Please transcribe the data below exactly. Leave the pictures out.

● ● ● ●

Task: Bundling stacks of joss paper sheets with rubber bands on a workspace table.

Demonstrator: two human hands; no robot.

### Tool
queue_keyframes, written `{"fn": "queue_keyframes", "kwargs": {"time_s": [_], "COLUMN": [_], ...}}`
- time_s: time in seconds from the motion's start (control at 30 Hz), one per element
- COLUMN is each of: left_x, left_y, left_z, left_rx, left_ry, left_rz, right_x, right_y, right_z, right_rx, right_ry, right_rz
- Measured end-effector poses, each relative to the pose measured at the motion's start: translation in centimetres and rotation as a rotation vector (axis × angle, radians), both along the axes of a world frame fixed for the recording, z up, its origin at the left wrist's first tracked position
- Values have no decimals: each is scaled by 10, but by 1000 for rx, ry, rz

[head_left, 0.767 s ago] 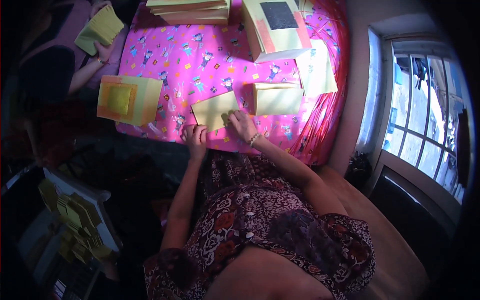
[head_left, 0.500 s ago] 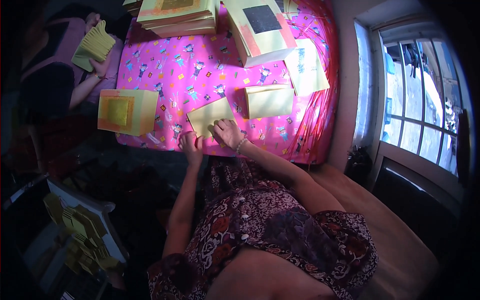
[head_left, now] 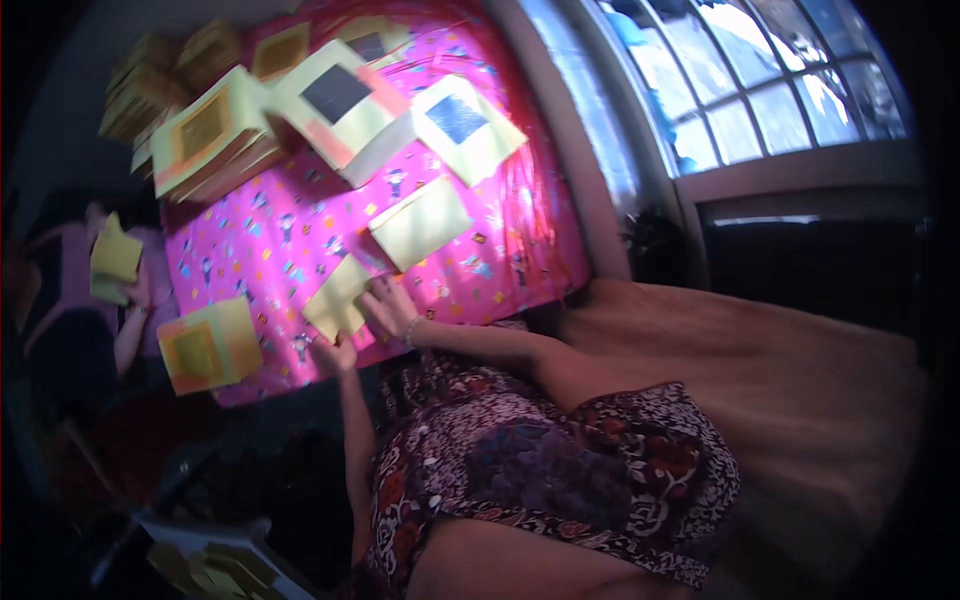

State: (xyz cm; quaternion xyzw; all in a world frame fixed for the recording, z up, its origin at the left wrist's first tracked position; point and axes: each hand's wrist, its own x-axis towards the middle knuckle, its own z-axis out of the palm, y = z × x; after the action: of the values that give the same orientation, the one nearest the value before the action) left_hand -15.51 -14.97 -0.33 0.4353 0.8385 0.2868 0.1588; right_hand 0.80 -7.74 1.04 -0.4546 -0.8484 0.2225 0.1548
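Observation:
A pale yellow piece of paper [head_left: 340, 296] lies slanted near the front edge of the pink table. My left hand [head_left: 337, 353] is closed on its near corner, thumb and fingers together. Against its right edge my right hand [head_left: 390, 305], with a beaded bracelet at the wrist, has its fingers bent and gripping; the fingertips are blurred. Just beyond the right hand is a low stack of yellow paper [head_left: 421, 224]. To the left of my hands sits another yellow stack [head_left: 210, 345] with an orange, square-patterned top.
Large stacks of yellow paper [head_left: 215, 140] and a stack with a dark square [head_left: 340, 105] fill the far side. A sheet with a blue-grey square [head_left: 462, 125] lies beside red strips [head_left: 520, 190]. A co-worker [head_left: 75, 290] at left holds yellow paper. A barred window [head_left: 750, 80] is at right.
The view has swung, so the table appears shifted left and tilted. My right hand has moved from on top of the paper to its right edge; the left is now at its near corner.

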Motion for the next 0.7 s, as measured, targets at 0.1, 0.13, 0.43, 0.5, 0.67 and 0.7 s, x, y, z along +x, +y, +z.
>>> {"fn": "queue_keyframes", "kwargs": {"time_s": [0.1, 0.13, 0.43, 0.5, 0.67, 0.7], "left_x": [-8, -26, -35, -15, 40, 56], "left_y": [15, 2, -14, -3, 59, 71], "left_z": [-1, -2, 75, 93, 110, 115], "left_rx": [-329, -312, -42, 18, -13, 0], "left_ry": [-442, -434, -1535, -1538, -1472, -1385], "left_rz": [224, 245, 84, -10, -92, -121], "right_x": [3, -6, 27, 42, 96, 104], "right_y": [2, 0, 4, 4, 30, 36], "right_z": [-12, -6, 55, 60, 91, 91], "right_rx": [16, 24, -214, -310, -241, -265], "right_ry": [249, 263, 669, 847, 719, 727], "right_rz": [-206, -182, -391, -461, -564, -637]}}
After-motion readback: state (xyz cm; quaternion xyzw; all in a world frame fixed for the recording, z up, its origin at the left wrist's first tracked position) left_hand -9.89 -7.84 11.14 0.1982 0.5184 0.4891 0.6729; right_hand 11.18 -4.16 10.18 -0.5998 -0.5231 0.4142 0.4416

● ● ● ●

• Task output:
Task: Bundling stacks of joss paper sheets with rubber bands on a workspace table.

Demonstrator: two human hands; no robot.

### Tool
queue_keyframes, written `{"fn": "queue_keyframes", "kwargs": {"time_s": [_], "COLUMN": [_], ...}}`
- time_s: time in seconds from the motion's start (control at 30 Hz), one per element
- COLUMN is each of: left_x, left_y, left_z, left_rx, left_ry, left_rz, right_x, right_y, right_z, right_rx, right_ry, right_rz
- Measured end-effector poses, each relative to the pose measured at the motion's start: translation in centimetres and rotation as a rotation vector (axis × angle, radians), both along the axes of a world frame fixed for the recording, z up, its origin at the left wrist's first tracked position
- Values have no decimals: each is scaled by 10, but by 1000 for rx, ry, rz

[head_left, 0.767 s ago] 
[head_left, 0.500 s ago] 
[head_left, now] 

State: (xyz cm; quaternion xyzw; all in a world frame fixed for the recording, z up, its origin at the left wrist's first tracked position; point and axes: each hand's wrist, its own x-axis towards the middle knuckle, its own z-axis out of the palm, y = z × x; after the action: of the values that give the same orientation, the one nearest the value before the action) left_hand -15.51 -14.97 -0.33 0.4353 0.8385 0.2868 0.1588; right_hand 0.80 -7.74 1.04 -0.4546 -0.8484 0.2225 0.1548
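Observation:
A pale yellow piece of paper [head_left: 340, 296] lies slanted near the front edge of the pink table. My left hand [head_left: 337, 353] is closed on its near corner, thumb and fingers together. Against its right edge my right hand [head_left: 390, 305], with a beaded bracelet at the wrist, has its fingers bent and gripping; the fingertips are blurred. Just beyond the right hand is a low stack of yellow paper [head_left: 421, 224]. To the left of my hands sits another yellow stack [head_left: 210, 345] with an orange, square-patterned top.
Large stacks of yellow paper [head_left: 215, 140] and a stack with a dark square [head_left: 340, 105] fill the far side. A sheet with a blue-grey square [head_left: 462, 125] lies beside red strips [head_left: 520, 190]. A co-worker [head_left: 75, 290] at left holds yellow paper. A barred window [head_left: 750, 80] is at right.
The view has swung, so the table appears shifted left and tilted. My right hand has moved from on top of the paper to its right edge; the left is now at its near corner.
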
Motion for the next 0.7 s, as measured, targets at 0.1, 0.13, 0.43, 0.5, 0.67 and 0.7 s, x, y, z along +x, +y, +z.
>>> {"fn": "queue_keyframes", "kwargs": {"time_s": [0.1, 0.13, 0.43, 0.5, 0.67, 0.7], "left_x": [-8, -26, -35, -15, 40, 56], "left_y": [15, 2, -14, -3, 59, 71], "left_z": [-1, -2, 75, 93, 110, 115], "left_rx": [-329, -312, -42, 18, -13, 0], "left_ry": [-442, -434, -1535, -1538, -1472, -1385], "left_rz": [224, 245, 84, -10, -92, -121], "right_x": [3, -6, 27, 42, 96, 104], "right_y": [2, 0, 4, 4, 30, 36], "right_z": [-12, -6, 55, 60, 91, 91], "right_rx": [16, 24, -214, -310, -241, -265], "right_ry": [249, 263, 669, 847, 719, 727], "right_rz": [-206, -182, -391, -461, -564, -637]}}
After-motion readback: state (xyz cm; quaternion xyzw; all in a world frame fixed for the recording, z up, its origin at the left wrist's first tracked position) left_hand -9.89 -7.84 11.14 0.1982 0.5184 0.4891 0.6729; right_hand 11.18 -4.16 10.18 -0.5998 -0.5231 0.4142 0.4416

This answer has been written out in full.